Fortified Bikesheds: January 2012

Monday, January 23, 2012

More on Branch Promotion

One important and non-obvious trick of the trade when implementing a branch promotion model is to only promote to your production branch after committing to the deploy or release of the product. Ideally, you promote once you know you will not be rolling back, which could be as late as a week or two after the actual release!

Doing this ensures that while you are certifying your release candidate, you can still perform emergency production patches and not lose them.

In order to do this, it is important to ensure your builds do not depend somehow on the intended deploy target, because you would want to be able to deploy any build no matter where it was made. Doing this ensures that your build artifacts are properly reusable, and no unneeded rebuilds take place.

Saturday, January 21, 2012

Building an Artifact Registry Service (Part 1)

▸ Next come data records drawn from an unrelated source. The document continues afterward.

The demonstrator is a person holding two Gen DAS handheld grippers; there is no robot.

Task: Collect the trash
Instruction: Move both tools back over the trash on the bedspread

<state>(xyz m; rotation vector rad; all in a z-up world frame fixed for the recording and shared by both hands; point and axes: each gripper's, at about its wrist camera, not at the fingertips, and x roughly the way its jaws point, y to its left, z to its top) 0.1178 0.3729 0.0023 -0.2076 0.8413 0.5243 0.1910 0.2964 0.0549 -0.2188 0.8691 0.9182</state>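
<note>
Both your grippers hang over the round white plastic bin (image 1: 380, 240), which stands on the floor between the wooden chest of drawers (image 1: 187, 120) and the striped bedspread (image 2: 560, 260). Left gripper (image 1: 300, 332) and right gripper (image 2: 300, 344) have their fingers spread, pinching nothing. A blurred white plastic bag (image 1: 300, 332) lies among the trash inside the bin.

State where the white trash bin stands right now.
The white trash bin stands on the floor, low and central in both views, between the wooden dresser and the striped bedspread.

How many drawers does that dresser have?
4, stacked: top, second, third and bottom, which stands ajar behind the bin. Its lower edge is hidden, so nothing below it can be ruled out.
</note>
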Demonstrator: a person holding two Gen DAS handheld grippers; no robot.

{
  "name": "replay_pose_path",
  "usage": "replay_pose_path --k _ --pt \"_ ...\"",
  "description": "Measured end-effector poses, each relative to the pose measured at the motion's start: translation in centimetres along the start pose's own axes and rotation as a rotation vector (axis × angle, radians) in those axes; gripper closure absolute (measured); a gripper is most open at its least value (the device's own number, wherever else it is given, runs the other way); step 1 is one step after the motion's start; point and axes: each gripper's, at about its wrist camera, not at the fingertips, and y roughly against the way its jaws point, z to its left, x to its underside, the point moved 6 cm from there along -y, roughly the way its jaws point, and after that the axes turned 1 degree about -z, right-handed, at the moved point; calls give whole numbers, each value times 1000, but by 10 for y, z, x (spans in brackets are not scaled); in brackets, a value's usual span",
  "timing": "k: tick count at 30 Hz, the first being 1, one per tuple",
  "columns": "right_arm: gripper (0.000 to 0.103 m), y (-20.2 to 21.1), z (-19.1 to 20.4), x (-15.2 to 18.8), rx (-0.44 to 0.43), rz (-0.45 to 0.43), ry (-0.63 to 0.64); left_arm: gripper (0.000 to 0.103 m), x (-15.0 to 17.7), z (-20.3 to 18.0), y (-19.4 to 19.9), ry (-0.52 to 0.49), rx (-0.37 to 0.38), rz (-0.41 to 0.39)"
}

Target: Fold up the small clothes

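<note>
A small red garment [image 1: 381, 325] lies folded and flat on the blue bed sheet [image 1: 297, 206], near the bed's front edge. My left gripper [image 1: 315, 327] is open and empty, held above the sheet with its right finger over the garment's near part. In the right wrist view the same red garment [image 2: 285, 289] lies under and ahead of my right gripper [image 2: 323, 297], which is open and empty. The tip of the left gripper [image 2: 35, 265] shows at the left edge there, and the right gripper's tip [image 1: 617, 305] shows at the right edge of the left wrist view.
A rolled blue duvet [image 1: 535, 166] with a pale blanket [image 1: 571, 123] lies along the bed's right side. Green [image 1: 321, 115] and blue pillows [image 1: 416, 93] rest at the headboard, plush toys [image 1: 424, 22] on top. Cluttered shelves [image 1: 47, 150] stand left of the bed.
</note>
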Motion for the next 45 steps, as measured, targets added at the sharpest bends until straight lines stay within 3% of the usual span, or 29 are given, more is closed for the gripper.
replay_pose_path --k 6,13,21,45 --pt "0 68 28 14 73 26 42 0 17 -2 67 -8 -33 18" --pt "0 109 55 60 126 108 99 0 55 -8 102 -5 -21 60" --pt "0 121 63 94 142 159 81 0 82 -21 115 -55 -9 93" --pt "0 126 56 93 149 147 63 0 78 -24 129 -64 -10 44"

In previous posts, I made the point that builds are precious. Managing the artifacts produced by those builds is a problem that is very similar to source control. In fact, it's so similar that many shops will store build artifacts in the same version control system used for the source itself.

Storing large blobs of binary data in a revision control system has the advantage of simplicity, but also many drawbacks:

Revision control systems are optimized for text files and provide features to efficiently diff and merge them. All that machinery is useless for binary blobs.
Most revision control systems rely on changeset deltas to efficiently store multiple revisions. This doesn't work well for binary blobs, so your storage requirements for your repository goes way up.
Checking out a local copy of the source tree will retrieve all the binary blobs you could perhaps need, but probably won't need. Due to the time it takes to download all those blobs, people will be reluctant to create multiple checkouts as needed, encouraging the bad practice of developing multiple independent changes in the same workspace. It also encourages use of incremental builds for continuous integration, which poses significant challenges for the build system.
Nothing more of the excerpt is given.